— What is needed —
Look through the lines below, find those with the word "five", and copy them.

— Source data —
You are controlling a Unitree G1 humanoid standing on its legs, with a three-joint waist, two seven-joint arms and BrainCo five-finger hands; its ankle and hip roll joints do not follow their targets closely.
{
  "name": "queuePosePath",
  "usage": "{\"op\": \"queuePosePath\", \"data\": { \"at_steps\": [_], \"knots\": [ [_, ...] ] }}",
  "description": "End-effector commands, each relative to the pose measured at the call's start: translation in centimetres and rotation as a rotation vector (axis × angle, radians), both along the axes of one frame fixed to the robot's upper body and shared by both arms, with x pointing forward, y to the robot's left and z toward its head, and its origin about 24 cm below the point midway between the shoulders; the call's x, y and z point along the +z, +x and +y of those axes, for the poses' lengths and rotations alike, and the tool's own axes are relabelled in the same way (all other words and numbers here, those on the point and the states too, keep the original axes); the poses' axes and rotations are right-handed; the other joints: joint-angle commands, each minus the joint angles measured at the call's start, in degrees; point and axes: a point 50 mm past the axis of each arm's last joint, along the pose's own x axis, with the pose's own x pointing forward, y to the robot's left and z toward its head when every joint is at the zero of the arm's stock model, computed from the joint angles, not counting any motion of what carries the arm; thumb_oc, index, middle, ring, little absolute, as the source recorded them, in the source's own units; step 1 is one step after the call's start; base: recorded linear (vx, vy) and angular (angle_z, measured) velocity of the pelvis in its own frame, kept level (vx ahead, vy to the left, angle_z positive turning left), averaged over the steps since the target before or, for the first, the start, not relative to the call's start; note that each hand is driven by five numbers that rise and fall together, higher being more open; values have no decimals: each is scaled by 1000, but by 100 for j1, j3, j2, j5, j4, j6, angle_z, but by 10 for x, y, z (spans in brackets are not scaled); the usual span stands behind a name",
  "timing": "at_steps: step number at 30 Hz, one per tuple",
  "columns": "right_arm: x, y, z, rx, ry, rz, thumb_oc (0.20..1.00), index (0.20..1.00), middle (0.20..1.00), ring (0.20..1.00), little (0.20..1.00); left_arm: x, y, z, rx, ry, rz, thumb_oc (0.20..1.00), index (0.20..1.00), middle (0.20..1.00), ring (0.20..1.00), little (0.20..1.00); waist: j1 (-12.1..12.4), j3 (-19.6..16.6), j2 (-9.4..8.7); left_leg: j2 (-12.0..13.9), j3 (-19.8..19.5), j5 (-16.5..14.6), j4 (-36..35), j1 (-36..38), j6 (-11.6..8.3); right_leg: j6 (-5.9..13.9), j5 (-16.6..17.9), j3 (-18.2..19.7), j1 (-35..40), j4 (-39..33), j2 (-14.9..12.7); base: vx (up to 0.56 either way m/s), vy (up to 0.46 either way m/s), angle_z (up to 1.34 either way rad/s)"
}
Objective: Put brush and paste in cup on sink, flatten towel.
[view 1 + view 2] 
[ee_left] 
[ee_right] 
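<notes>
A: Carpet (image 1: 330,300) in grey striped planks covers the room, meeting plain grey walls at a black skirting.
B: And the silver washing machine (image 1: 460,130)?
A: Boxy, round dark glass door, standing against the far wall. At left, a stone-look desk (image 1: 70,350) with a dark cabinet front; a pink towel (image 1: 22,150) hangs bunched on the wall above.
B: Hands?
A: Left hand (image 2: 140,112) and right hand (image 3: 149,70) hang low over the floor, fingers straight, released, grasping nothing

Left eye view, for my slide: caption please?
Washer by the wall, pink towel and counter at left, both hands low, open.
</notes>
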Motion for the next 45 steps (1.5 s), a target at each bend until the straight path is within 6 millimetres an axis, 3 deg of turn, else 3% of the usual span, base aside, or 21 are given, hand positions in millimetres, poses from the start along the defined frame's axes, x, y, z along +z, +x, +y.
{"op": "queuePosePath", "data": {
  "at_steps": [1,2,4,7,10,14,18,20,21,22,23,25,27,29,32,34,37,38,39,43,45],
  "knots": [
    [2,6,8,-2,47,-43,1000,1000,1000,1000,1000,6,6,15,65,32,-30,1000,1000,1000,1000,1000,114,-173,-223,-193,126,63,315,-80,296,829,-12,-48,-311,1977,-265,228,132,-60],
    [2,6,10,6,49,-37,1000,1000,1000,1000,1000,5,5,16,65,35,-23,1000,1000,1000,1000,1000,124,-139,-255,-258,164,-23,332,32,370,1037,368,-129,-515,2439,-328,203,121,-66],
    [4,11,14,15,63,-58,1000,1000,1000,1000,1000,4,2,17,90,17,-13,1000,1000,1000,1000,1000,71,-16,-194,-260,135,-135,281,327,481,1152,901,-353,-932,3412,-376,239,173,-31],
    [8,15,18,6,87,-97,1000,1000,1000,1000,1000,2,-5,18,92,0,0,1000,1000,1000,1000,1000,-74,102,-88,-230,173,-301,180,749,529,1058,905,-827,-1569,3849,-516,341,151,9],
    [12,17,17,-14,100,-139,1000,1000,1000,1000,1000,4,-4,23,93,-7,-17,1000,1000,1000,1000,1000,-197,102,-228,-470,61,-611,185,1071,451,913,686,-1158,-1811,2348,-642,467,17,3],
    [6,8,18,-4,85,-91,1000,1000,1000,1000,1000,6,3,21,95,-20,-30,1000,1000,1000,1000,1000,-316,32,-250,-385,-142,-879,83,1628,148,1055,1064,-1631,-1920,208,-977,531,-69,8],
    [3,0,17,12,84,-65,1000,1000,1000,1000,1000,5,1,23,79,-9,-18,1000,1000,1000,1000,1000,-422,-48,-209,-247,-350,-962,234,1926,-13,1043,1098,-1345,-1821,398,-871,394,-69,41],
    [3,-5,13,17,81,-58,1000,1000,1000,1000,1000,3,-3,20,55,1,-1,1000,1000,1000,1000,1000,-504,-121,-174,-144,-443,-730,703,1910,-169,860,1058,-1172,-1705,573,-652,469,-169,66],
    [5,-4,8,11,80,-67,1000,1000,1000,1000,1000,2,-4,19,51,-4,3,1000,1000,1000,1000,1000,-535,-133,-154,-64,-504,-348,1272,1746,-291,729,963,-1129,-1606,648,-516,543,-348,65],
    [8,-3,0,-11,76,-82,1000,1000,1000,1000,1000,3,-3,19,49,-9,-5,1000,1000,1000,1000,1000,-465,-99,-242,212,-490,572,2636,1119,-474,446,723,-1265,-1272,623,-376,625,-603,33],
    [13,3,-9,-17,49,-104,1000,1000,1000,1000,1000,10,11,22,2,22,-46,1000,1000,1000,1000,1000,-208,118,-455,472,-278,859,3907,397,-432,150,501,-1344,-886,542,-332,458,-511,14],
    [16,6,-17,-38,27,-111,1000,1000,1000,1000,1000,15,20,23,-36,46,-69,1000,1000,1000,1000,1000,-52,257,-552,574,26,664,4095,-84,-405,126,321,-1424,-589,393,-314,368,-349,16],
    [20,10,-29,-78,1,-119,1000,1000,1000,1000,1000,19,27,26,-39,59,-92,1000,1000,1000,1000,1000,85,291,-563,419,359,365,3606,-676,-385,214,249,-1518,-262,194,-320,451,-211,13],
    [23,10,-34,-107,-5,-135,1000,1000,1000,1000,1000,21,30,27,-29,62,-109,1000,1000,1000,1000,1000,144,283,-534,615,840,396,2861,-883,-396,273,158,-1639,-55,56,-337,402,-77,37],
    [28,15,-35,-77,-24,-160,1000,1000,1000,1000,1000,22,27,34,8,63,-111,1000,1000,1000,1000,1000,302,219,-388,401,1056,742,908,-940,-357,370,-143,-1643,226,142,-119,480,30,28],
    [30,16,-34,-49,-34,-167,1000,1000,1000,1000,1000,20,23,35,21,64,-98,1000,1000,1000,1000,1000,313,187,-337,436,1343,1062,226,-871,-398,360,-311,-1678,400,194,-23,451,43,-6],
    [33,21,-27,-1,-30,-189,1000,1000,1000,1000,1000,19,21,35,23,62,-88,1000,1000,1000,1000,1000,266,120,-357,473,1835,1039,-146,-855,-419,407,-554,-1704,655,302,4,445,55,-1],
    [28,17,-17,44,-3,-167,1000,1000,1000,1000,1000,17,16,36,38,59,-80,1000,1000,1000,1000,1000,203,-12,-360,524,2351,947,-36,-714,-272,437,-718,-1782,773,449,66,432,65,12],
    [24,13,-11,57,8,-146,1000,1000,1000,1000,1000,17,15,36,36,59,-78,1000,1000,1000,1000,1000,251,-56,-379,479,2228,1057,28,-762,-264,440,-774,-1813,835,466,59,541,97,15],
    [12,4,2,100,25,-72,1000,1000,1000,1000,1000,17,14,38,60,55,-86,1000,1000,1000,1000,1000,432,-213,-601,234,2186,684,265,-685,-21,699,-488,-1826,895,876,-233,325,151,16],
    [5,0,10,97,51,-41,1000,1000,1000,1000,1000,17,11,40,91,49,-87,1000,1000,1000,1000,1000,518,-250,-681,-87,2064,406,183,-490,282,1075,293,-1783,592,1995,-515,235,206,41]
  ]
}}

— Answer for this exercise —
You are controlling a Unitree G1 humanoid standing on its legs, with a three-joint waist, two seven-joint arms and BrainCo five-finger hands; its ankle and hip roll joints do not follow their targets closely.
  "description": "End-effector commands, each relative to the pose measured at the call's start: translation in centimetres and rotation as a rotation vector (axis × angle, radians), both along the axes of one frame fixed to the robot's upper body and shared by both arms, with x pointing forward, y to the robot's left and z toward its head, and its origin about 24 cm below the point midway between the shoulders; the call's x, y and z point along the +z, +x and +y of those axes, for the poses' lengths and rotations alike, and the tool's own axes are relabelled in the same way (all other words and numbers here, those on the point and the states too, keep the original axes); the poses' axes and rotations are right-handed; the other joints: joint-angle commands, each minus the joint angles measured at the call's start, in degrees; point and axes: a point 50 mm past the axis of each arm's last joint, along the pose's own x axis, with the pose's own x pointing forward, y to the robot's left and z toward its head when every joint is at the zero of the arm's stock model, computed from the joint angles, not counting any motion of what carries the arm; thumb_oc, index, middle, ring, little absolute, as the source recorded them, in the source's own units; step 1 is one step after the call's start; base: recorded linear (vx, vy) and angular (angle_z, measured) velocity of the pelvis in its own frame, kept level (vx ahead, vy to the left, angle_z positive turning left), averaged over the steps since the target before or, for the first, the start, not relative to the call's start; note that each hand is driven by five numbers that rise and fall together, higher being more open; values have no decimals: each is scaled by 1000, but by 100 for j1, j3, j2, j5, j4, j6, angle_z, but by 10 for x, y, z (spans in brackets are not scaled); the usual span stands behind a name",

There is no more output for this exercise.